Every early indication we have from the HBO intrusion doesn’t fit that narrative. Without access to the raw data and forensic investigation it is impossible to concretely state what the intention of this actor set was. What we can say is that so far this incident is unique. While Sony is an edge case when it comes to compromises of the entertainment industry, the lack of a financial motivation also makes this an interesting case. In the recent compromises of Disney and Netflix, a ransom note was associated with the theft of the data. The financial motivation was clear, if unmet. In the case of HBO, there appears to be no ransom and thus no clear motivation.
There are several possible motivations that range from troubling for HBO to potentially catastrophic. Below we will shortly outline each and discuss briefly their plausibility.
- The Egotist – A person or group who wants to demonstrate their prowess and/or establish their bonifidies within hacking forums. This is plausible due to the small online presence the group claiming credit for the hack appears to have. Additionally, the fact that the data is being released in a piecemeal fashion prolongs the news cycle associated with the hack.

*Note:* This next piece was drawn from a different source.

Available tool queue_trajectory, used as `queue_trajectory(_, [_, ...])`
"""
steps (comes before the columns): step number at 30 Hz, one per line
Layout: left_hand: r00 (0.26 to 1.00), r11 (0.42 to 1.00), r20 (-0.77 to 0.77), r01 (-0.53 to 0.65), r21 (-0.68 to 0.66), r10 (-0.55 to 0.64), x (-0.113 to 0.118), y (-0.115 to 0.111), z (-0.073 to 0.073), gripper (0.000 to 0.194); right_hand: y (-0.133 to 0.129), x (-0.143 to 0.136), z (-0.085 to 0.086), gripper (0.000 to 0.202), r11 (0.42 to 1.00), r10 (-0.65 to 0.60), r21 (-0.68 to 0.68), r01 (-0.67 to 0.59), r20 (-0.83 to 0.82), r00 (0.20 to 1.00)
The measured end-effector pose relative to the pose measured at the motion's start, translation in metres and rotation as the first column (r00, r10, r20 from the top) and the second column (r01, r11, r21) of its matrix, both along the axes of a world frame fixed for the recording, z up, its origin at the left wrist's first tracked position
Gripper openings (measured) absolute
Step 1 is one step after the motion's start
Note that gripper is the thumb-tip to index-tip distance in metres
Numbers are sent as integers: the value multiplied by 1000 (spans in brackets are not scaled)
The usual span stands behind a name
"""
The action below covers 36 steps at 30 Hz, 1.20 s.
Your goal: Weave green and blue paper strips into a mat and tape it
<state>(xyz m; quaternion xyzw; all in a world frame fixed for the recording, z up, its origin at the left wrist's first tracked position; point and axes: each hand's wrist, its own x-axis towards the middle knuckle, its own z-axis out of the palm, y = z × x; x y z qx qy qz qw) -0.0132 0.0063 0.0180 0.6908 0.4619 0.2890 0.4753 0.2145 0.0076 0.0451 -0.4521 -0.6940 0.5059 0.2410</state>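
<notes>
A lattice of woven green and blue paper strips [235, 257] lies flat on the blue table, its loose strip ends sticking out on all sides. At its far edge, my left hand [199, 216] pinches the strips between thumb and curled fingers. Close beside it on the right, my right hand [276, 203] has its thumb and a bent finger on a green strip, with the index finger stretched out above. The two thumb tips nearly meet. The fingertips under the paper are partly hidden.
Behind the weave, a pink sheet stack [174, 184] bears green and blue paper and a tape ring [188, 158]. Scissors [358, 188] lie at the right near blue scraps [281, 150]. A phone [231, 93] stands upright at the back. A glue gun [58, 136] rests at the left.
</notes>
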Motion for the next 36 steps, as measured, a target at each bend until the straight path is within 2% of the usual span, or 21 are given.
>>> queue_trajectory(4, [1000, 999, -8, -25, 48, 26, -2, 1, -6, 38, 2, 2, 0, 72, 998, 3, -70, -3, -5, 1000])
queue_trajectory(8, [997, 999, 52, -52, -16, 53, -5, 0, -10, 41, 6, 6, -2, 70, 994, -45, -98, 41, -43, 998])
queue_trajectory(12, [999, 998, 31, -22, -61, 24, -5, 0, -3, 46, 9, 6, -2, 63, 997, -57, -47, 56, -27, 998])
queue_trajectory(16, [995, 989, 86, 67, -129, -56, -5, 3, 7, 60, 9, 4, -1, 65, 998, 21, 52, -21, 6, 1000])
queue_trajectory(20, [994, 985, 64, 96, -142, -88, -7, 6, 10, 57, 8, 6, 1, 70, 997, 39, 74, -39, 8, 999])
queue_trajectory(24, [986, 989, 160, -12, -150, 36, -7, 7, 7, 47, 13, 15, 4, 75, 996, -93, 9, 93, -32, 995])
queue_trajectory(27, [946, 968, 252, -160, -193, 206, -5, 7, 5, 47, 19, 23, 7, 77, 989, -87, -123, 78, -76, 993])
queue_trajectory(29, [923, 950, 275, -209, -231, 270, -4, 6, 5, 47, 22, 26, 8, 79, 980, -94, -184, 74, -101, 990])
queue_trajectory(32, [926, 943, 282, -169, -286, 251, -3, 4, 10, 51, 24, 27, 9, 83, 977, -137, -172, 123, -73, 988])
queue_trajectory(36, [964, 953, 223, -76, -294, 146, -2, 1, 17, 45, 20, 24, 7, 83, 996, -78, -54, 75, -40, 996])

- The Uber Fan/Information Freedom Hacktivist – An individual or group that wants to have access to the data because they want to liberate the information and just can’t wait for next week’s episode. This is unlikely because if freedom of information was the primary factor the initial dump would have been a lot larger and the teasing with scripts and the executive’s accounts would not be included.
- Retaliation – HBO’s recent attempt to crack down on the piracy of Game of Thornes in particular has the potential to motivate some hackers to retaliate due to a social justice perspective. Additionally, the controversy around their new show Confederate would fall into this category. In this case the hack would be motivated to not only share content but also to damage the reputation of the company to demonstrate consequences for clamping down on the piracy or being perceived to propagate an unwanted message. If this was the motivation it is likely that embarrassing information will be feed to the news cycle as a type of deterrence and retaliation. If this was the motivation, one would expect to see a splashier messaging campaign associated with it to make sure that the connection to the anti-piracy was clear. Also, the mail exchange would be an ideal target of this type of campaign. If that was not compromised it makes this a less likely scenario. A deterrent or retaliation only is effective if the recipient understands why the action is being taken.

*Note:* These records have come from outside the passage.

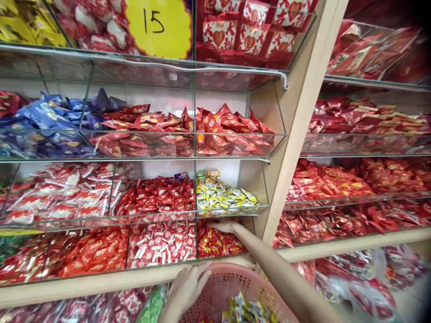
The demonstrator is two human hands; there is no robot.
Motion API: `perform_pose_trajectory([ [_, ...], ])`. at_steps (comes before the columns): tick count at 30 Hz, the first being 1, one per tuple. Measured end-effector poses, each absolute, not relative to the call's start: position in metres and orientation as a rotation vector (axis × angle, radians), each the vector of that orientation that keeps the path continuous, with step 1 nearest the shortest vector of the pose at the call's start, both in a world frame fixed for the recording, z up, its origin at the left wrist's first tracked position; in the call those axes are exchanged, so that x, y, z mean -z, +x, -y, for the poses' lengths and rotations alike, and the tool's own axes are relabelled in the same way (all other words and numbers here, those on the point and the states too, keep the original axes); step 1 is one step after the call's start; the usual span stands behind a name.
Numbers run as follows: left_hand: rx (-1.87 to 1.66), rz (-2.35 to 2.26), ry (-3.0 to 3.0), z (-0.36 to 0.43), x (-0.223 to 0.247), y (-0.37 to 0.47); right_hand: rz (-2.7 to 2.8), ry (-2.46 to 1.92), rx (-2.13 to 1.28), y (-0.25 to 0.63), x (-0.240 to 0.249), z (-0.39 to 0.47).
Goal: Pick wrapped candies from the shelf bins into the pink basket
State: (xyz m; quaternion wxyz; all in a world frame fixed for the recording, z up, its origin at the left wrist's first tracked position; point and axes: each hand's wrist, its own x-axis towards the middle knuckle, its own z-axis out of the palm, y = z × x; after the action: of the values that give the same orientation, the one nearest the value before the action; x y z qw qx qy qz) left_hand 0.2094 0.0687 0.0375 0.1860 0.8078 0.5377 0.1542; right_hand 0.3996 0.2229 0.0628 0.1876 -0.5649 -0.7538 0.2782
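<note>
My right hand [224, 226] reaches into the bottom compartment at the centre, over red and yellow wrapped candies [218, 242]; its fingertips are partly lost among them and the shelf glass. Below, my left hand [190, 285] is on the rim of a pink perforated basket [232, 269], its fingers over the edge. Yellow and white wrapped candies [247, 309] lie inside the basket, with a bit of red beside them. The same kind of yellow and white candies [222, 197] fills the compartment just above my right hand.
Glass-fronted shelves hold red, blue and white packets. A wooden divider [292, 130] stands right of centre. Along the bottom runs a wooden shelf edge [101, 284], with bagged goods below it. A yellow price sign [160, 27] marked 15 hangs at the top.
</note>
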Motion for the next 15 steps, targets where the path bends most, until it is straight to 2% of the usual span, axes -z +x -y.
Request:
perform_pose_trajectory([
  [9, -0.417, -1.552, 2.296, -0.069, -0.037, 0.209, 2.293, -1.367, -0.722, 0.409, -0.069, -0.188],
  [15, -0.431, -1.547, 2.292, -0.071, -0.033, 0.208, 2.308, -1.287, -0.552, 0.416, -0.066, -0.161],
])
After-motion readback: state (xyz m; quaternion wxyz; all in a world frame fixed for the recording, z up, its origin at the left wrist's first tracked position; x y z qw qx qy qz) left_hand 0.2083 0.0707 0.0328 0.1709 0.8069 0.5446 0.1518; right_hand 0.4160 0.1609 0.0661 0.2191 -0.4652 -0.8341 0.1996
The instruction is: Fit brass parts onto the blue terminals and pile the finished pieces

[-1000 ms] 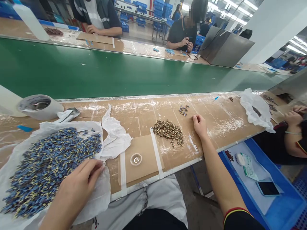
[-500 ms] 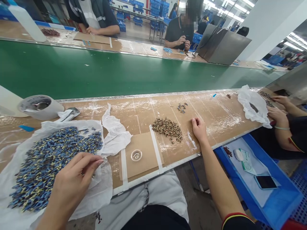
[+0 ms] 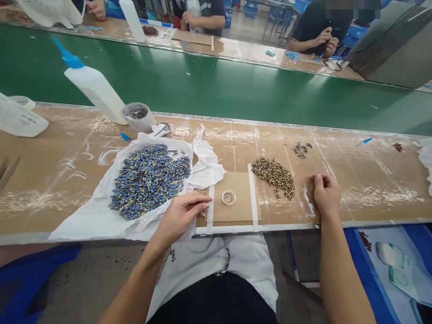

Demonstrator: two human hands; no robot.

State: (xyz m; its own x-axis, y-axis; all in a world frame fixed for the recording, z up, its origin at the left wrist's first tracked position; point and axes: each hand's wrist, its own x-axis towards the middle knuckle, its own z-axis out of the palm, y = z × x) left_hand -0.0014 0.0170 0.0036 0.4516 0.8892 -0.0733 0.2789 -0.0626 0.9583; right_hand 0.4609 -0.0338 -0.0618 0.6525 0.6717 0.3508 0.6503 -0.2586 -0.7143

- Industrial Espionage – The releasing of information could, like in the Sony example, be a smoke screen for different nefarious purposes. Having access to that amount of data likely includes pre-production information and financial data, in addition to other sensitive documents. This would be a treasure trove for a competitor looking to one up HBO. Given the potential merger between AT&T and Time Warner this has some plausibility to the theory. The lack of sensitive company information being leaked has the potential to support this as a motivation, but the lack of a compromise of the mail server would be a large oversight if this was the main motivation. Once data becomes public it loses its competitive intelligence value. However, proving this as a motivation is also significantly difficult without knowing where the stolen data was routed to.

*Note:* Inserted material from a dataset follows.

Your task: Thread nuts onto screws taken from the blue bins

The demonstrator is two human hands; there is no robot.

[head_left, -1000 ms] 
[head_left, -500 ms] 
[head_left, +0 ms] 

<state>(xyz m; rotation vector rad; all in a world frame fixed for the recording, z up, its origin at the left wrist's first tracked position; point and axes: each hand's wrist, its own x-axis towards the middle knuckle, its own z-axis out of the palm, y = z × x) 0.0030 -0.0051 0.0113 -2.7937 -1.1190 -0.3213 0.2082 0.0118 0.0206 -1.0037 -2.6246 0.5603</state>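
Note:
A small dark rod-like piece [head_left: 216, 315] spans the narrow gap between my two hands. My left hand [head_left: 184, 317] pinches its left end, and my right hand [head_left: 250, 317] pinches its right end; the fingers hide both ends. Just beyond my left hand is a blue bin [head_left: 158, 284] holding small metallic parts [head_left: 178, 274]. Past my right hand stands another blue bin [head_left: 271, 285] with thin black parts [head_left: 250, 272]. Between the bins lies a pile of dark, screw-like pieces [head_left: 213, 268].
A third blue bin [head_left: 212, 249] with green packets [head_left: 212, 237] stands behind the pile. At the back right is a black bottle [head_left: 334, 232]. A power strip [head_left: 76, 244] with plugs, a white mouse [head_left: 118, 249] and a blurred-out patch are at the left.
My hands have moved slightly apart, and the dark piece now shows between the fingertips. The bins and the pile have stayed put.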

- The Enablement Campaign – With well over 100 million TV subscribers and over 2 million HBO Go subscribers, HBO has a significant distribution network directly to network devices. It would be possible for an intruder to not only steal information but use the compromise to insert data into HBO’s streaming content. If they coupled a malicious payload with a zero-day exploit for Silverlight or another streaming media player that delivers HBO content to devices, you would theoretically have an auto delivered, trusted, exploitation of 10s of millions of devices. The plausibility of this is exceedingly low as the sophistication required to pull off an operation like this would be exceptional. However, as we continue to see a convergence of trusted streaming content pushed directly to computers it is only a matter of time before someone pulls off an operation in this manner.
Those investigating this breach will slowly uncover forensic evidence that leads to a clearer picture of who and why this intrusion happened. While we currently do not have enough information to answer those questions, we do have enough to say who likely wasn’t responsible and motivations not likely at play. This is not another Sony style attack, there appears to be no malicious nation state actor attempting to cause direct harm to the company. Furthermore, this does not appear to be a financially motivated attack due to the lack of a ransom note. It is possible that the same group that went after previous distribution companies is at work here and they just gave up on trying to get the companies to pay. But it is unlikely that the intruder in this case is expecting to gain monetarily from the theft and threat of distribution of content.